Please repeat the line that has "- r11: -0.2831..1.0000" and all lines after it, exactly as they appear, through the end of the entries.

(Beginning of Data shown)

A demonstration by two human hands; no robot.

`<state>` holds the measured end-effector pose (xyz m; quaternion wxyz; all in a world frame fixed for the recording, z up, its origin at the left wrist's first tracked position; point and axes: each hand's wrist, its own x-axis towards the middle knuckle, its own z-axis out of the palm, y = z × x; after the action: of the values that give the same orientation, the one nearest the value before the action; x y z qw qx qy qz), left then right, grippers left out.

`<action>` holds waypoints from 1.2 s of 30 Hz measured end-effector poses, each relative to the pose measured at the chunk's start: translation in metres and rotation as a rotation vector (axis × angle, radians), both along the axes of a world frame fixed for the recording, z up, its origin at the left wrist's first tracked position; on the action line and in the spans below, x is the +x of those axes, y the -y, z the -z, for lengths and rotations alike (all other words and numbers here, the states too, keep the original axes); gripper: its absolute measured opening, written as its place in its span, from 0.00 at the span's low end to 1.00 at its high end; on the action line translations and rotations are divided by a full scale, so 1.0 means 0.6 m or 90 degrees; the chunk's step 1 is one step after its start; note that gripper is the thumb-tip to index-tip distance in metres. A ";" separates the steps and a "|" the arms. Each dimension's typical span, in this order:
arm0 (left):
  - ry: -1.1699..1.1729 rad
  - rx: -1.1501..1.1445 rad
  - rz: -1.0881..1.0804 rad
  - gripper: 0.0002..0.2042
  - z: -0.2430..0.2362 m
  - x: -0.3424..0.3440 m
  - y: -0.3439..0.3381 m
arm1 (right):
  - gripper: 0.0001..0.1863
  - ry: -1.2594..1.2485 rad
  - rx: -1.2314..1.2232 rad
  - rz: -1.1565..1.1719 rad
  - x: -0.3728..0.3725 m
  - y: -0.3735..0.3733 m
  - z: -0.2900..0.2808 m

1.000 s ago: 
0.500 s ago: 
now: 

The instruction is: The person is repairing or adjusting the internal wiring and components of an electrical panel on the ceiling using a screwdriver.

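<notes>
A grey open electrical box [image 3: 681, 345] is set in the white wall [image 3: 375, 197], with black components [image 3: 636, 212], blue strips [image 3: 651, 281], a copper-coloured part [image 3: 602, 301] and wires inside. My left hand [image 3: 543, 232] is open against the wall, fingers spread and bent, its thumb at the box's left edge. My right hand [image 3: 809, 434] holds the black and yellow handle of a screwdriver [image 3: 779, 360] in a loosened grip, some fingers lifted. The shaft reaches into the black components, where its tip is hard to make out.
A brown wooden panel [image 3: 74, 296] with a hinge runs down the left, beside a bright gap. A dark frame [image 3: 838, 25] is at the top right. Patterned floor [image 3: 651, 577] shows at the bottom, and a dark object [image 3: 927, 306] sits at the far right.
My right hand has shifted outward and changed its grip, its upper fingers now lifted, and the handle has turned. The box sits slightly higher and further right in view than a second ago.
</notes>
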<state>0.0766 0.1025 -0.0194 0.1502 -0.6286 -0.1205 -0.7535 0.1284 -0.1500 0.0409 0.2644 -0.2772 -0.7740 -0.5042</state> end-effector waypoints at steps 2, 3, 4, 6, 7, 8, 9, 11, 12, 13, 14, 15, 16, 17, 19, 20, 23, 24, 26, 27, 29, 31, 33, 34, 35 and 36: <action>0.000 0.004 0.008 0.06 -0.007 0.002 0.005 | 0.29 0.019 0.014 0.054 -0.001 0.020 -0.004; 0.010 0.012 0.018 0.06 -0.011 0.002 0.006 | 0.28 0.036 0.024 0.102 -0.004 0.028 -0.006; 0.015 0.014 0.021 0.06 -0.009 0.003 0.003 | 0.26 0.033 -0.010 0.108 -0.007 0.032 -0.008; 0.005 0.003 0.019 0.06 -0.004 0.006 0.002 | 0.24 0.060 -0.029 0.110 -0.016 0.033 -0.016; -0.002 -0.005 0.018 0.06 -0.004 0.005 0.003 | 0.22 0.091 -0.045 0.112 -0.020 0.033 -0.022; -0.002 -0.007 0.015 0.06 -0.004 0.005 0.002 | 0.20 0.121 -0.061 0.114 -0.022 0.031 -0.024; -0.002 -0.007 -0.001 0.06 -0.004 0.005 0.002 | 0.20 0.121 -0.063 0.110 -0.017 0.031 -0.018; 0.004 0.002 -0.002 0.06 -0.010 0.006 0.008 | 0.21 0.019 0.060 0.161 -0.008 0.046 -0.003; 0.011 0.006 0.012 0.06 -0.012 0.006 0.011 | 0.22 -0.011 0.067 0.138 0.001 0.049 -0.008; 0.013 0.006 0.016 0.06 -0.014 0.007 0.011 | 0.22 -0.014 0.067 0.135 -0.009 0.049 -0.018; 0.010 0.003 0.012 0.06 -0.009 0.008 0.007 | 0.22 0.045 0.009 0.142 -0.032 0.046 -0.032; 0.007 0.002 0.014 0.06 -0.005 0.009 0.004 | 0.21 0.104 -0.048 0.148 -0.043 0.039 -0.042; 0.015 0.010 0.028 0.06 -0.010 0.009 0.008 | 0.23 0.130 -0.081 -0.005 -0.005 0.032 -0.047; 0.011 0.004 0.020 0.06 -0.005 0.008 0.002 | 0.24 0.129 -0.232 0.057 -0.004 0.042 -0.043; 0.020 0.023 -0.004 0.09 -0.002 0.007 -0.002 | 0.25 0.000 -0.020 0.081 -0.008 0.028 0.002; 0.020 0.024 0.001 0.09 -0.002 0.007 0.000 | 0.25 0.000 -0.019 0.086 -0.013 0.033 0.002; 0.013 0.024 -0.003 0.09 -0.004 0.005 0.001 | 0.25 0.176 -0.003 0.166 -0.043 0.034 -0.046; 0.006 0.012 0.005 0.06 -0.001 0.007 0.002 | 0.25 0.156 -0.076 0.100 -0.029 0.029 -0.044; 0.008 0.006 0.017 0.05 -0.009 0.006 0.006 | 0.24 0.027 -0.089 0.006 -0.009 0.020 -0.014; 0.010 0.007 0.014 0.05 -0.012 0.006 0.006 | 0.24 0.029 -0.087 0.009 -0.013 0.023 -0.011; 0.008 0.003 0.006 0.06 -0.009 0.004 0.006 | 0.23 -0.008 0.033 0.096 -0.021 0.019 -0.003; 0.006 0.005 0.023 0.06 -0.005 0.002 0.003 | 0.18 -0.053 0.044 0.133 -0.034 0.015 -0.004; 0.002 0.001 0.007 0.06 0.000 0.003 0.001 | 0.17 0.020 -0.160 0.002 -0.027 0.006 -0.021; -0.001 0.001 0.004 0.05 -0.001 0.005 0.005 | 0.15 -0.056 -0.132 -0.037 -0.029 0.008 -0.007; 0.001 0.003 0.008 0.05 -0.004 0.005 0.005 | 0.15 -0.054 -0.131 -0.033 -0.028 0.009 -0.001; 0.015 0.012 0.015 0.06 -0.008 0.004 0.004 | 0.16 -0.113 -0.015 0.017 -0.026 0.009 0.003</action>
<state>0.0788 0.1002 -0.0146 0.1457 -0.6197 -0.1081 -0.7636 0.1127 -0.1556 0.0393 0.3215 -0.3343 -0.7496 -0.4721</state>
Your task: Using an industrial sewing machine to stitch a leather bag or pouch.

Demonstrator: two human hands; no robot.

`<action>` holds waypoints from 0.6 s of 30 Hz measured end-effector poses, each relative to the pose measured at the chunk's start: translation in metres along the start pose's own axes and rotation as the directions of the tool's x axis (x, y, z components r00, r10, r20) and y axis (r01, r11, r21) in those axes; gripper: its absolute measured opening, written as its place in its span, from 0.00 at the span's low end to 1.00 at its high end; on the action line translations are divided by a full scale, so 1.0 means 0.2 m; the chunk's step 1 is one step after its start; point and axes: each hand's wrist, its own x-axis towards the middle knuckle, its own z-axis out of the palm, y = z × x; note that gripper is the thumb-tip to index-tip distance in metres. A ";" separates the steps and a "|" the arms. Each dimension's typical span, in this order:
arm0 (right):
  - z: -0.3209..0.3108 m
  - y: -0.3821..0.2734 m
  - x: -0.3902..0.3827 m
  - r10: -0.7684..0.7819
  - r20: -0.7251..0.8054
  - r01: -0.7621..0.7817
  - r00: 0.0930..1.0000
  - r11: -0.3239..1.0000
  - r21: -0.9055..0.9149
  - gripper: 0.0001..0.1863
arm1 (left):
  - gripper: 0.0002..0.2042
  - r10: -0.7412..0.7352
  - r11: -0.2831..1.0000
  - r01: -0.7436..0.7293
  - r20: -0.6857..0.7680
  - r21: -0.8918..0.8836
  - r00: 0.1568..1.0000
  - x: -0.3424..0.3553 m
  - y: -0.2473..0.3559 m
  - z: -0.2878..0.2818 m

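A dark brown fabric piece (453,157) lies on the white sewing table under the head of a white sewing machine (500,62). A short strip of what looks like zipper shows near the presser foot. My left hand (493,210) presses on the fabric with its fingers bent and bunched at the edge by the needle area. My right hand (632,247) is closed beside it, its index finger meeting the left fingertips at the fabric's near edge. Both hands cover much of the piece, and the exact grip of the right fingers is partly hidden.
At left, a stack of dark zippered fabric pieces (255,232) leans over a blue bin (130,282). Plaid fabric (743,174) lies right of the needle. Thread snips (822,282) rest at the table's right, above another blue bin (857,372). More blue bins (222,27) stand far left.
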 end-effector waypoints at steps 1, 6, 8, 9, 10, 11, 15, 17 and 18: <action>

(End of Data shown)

**Response**
  - r11: -0.2831..1.0000
  - r01: -0.7436..0.7293
  - r20: -0.6857..0.7680
  - r21: -0.8918..0.8836
  - r00: 0.1568..1.0000
  - x: -0.3424..0.3553 m
  - y: -0.2473..0.3559 m
  - z: -0.2878..0.2818 m

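A dark brown fabric piece (453,157) lies on the white sewing table under the head of a white sewing machine (500,62). A short strip of what looks like zipper shows near the presser foot. My left hand (493,210) presses on the fabric with its fingers bent and bunched at the edge by the needle area. My right hand (632,247) is closed beside it, its index finger meeting the left fingertips at the fabric's near edge. Both hands cover much of the piece, and the exact grip of the right fingers is partly hidden.
At left, a stack of dark zippered fabric pieces (255,232) leans over a blue bin (130,282). Plaid fabric (743,174) lies right of the needle. Thread snips (822,282) rest at the table's right, above another blue bin (857,372). More blue bins (222,27) stand far left.
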 end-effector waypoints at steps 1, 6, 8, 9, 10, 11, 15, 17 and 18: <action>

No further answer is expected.